Lipovsek, Marcela; Fierro, Angelica; Perez, Edwin G.; Boffi, Juan C.; Millar, Neil S.; Fuchs, Paul A.; Katz, Eleonora; Belen Elgoyhen, Ana
Tracking the Molecular Evolution of Calcium Permeability in a Nicotinic Acetylcholine Receptor

Nicotinic acetylcholine receptors are a family of ligand-gated nonselective cationic channels that participate in fundamental physiological processes at both the central and the peripheral nervous system. The extent of calcium entry through ligand-gated ion channels defines their distinct functions. The alpha 9 alpha 10 nicotinic cholinergic receptor, expressed in cochlear hair cells, is a peculiar member of the family as it shows differences in the extent of calcium permeability across species. In particular, mammalian alpha 9 alpha 10 receptors are among the ligand-gated ion channels which exhibit the highest calcium selectivity. This acquired differential property provides the unique opportunity of studying how protein function was shaped along evolutionary history, by tracking its evolutionary record and experimentally defining the amino acid changes involved. We have applied a molecular evolution approach of ancestral sequence reconstruction, together with molecular dynamics simulations and an evolutionary-based mutagenesis strategy, in order to trace the molecular events that yielded a high calcium permeable nicotinic alpha 9 alpha 10 mammalian receptor. Only three specific amino acid substitutions in the alpha 9 subunit were directly involved. These are located at the extracellular vestibule and at the exit of the channel pore and not at the transmembrane region 2 of the protein as previously thought.

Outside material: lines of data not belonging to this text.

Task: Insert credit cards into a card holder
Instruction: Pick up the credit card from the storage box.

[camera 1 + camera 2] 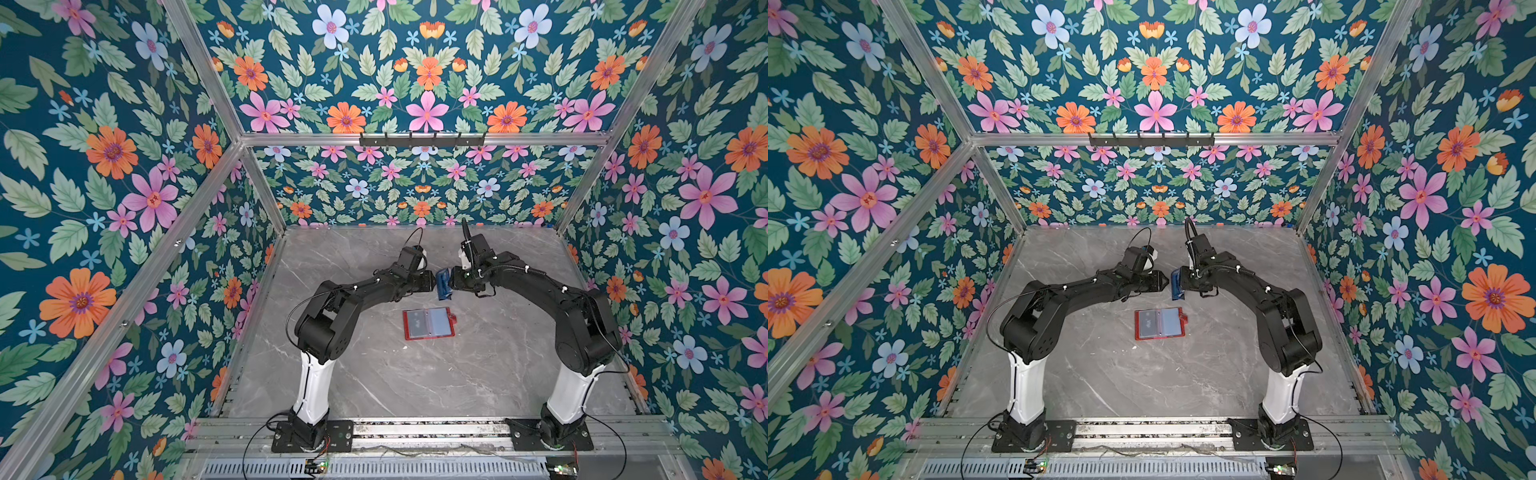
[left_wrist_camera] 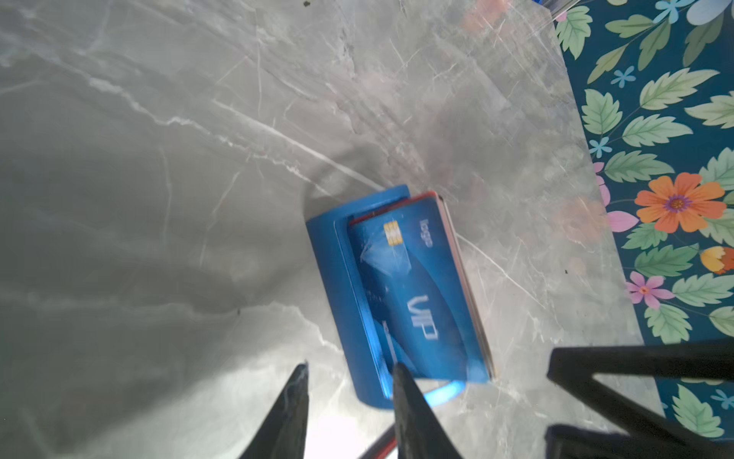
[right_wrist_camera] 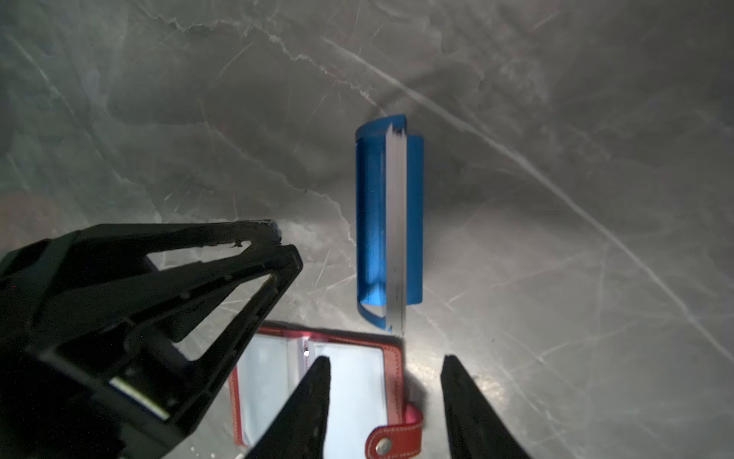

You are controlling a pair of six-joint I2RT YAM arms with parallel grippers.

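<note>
Cards stand packed together in a blue rack at the middle of the grey tabletop. A blue one marked VIP with a gold chip faces left. A red edge and pale edges show behind it. From the right wrist view the pack shows edge-on as a pale strip.

The wallet lies open and flat on the tabletop, just nearer than the rack and apart from it. Its clear sleeves face up and its snap tab sticks out on the right.

The left gripper points right, its tips just left of the rack. Its jaws are parted a little, with nothing between them. In the left wrist view one fingertip overlaps the rack's end, and I cannot tell whether it touches.

The right gripper points left, close to the rack's right side. Its jaws stand wide apart and hold nothing, and the rack lies just beyond their tips.

In both top views the two grippers face each other across the rack.
</note>
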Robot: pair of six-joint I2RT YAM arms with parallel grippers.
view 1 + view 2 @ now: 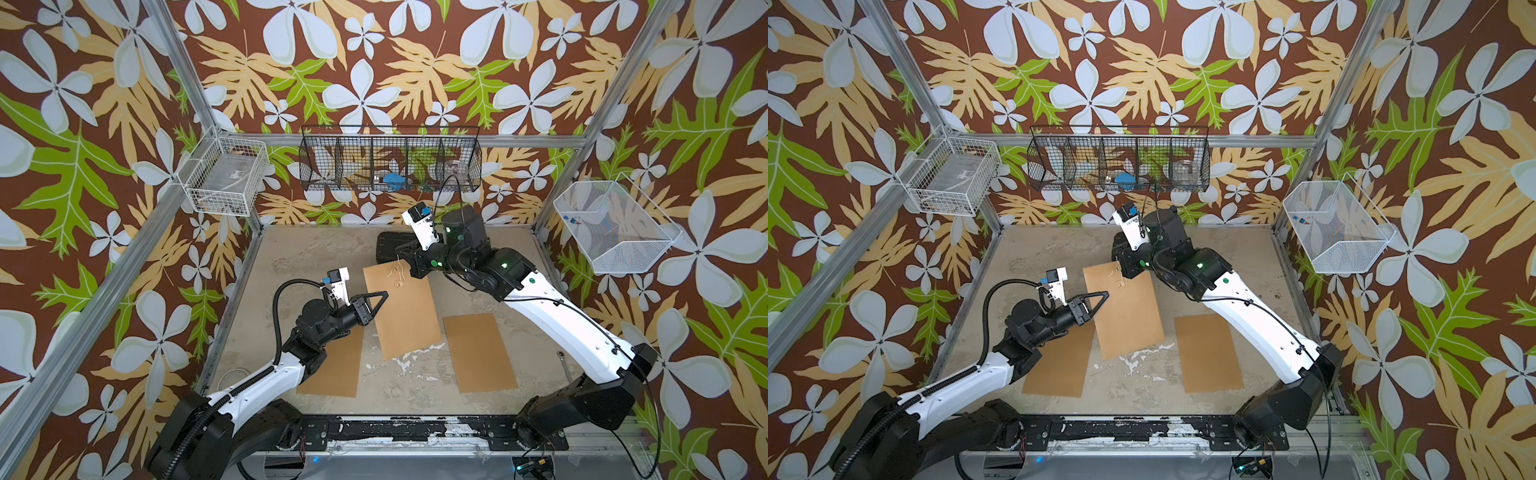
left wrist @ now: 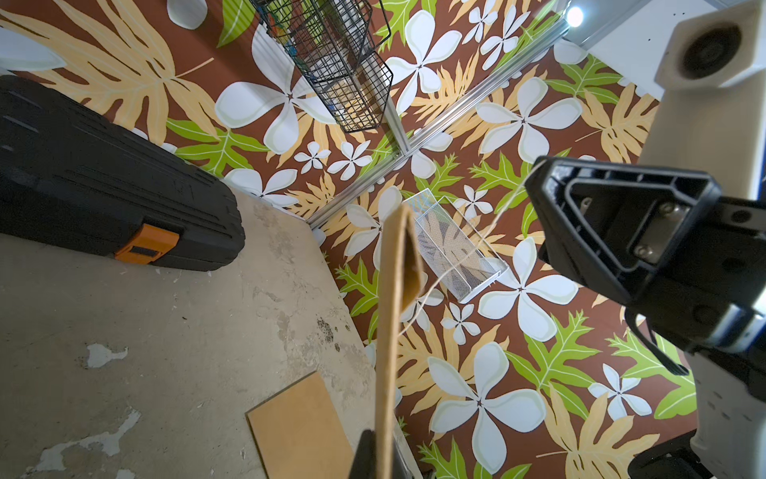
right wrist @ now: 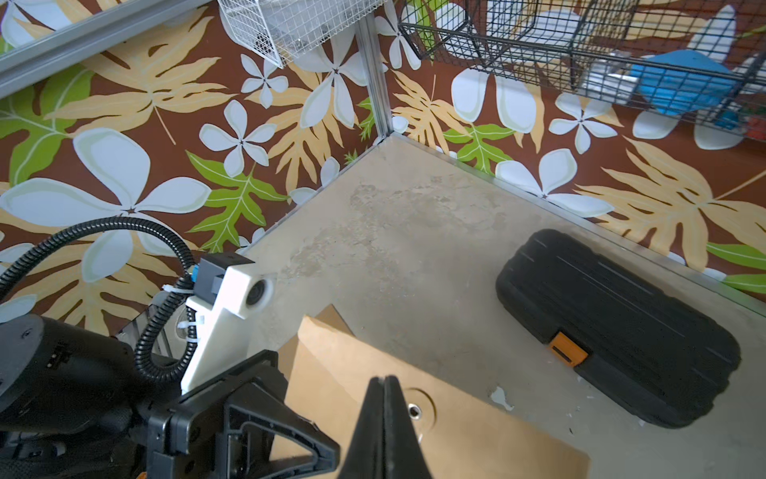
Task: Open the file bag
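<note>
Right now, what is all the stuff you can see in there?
file bag: one, brown, table middle, one edge lifted
string: one, pale, from file bag to right jaws
left envelope: one, brown, front left
right envelope: one, brown, front right
case: one, black with orange latch, back of table
wire basket: one, black, back wall
grid basket: one, white, left wall
mesh basket: one, white, right wall
table: one, beige, under everything
left arm: one, black-white, jaws shut on file bag's edge
right arm: one, black-white, jaws shut on string
</note>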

Moreover, we show that these three critical substitutions only increase calcium permeability in the context of the mammalian but not the avian receptor, stressing the relevance of overall protein structure on defining functional properties. These results highlight the importance of tracking evolutionarily acquired changes in protein sequence underlying fundamental functional properties of ligand-gated ion channels.